Сигвальд поднял на нее взгляд, в котором отражались боль и усталость. Он хотел было что-то сказать, но лишь шумно выдохнул и прикрыл глаза.
Легкие облачка пыли, поднимаемые ритмичными взмахами метлы над плитами двора храма Дембранда, покружив пару секунд, опускались на то же место, и снова взлетали в воздух, гонимые пучком гибких прутиков. Оди Сизер уже третий час гонял пыль по двору, имитируя уборку территории, хотя на самом деле ему было плевать и на пыль, и на храм, и на самого Дембранда. Последние десять дней он думал только об Асель и побеге, который она обещала ему устроить. Каждый день он тщетно высматривал ее среди посетителей храма, надеясь на то, что это будет последний день, проведенный в этих стенах.

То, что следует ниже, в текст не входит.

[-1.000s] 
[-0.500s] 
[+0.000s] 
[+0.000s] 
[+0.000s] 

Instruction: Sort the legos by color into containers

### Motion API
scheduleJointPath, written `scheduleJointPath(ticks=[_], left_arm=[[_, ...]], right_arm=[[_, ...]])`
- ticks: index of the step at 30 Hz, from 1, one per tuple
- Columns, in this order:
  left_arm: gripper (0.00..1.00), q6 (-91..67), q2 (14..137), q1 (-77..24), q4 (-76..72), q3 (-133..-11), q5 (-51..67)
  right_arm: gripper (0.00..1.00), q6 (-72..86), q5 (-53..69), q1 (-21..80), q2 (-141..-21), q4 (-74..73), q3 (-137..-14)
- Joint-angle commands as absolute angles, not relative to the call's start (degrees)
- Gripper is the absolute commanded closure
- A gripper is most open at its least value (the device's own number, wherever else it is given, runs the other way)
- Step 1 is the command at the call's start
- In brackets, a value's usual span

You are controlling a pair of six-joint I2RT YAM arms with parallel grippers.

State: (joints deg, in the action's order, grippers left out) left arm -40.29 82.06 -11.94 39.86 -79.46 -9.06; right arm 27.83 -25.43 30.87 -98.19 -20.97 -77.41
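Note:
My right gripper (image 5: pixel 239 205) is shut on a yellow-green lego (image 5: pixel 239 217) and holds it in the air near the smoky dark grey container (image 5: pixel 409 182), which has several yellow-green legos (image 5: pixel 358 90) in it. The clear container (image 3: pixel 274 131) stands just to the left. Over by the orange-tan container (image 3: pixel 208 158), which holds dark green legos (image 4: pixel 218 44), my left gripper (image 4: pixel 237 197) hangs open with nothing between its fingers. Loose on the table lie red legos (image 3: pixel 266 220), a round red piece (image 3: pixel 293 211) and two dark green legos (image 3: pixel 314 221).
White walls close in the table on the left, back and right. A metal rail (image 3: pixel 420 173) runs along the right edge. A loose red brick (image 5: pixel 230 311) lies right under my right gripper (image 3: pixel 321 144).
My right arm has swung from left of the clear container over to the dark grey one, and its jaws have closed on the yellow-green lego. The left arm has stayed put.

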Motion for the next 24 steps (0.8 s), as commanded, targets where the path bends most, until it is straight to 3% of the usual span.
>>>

За время своего пребывания в храме инженер и так стал нервным и дерганным, а после случайной встречи со степнячкой стал еще и с маниакальным рвением выискивать тайные знаки и послания там, где их не было и быть не могло.
«Неужели они бросили меня? Ну не может же этого быть! Я не верю, не хочу верить! Так, подумаем еще раз — что Асель хотела мне сказать? — в тысячный раз думал Оди. — Что Сигвальд жив и хочет мне помочь? Или что он в самом деле очень болен? С одной стороны… Но нет же, иначе… Почему они меня бросили?»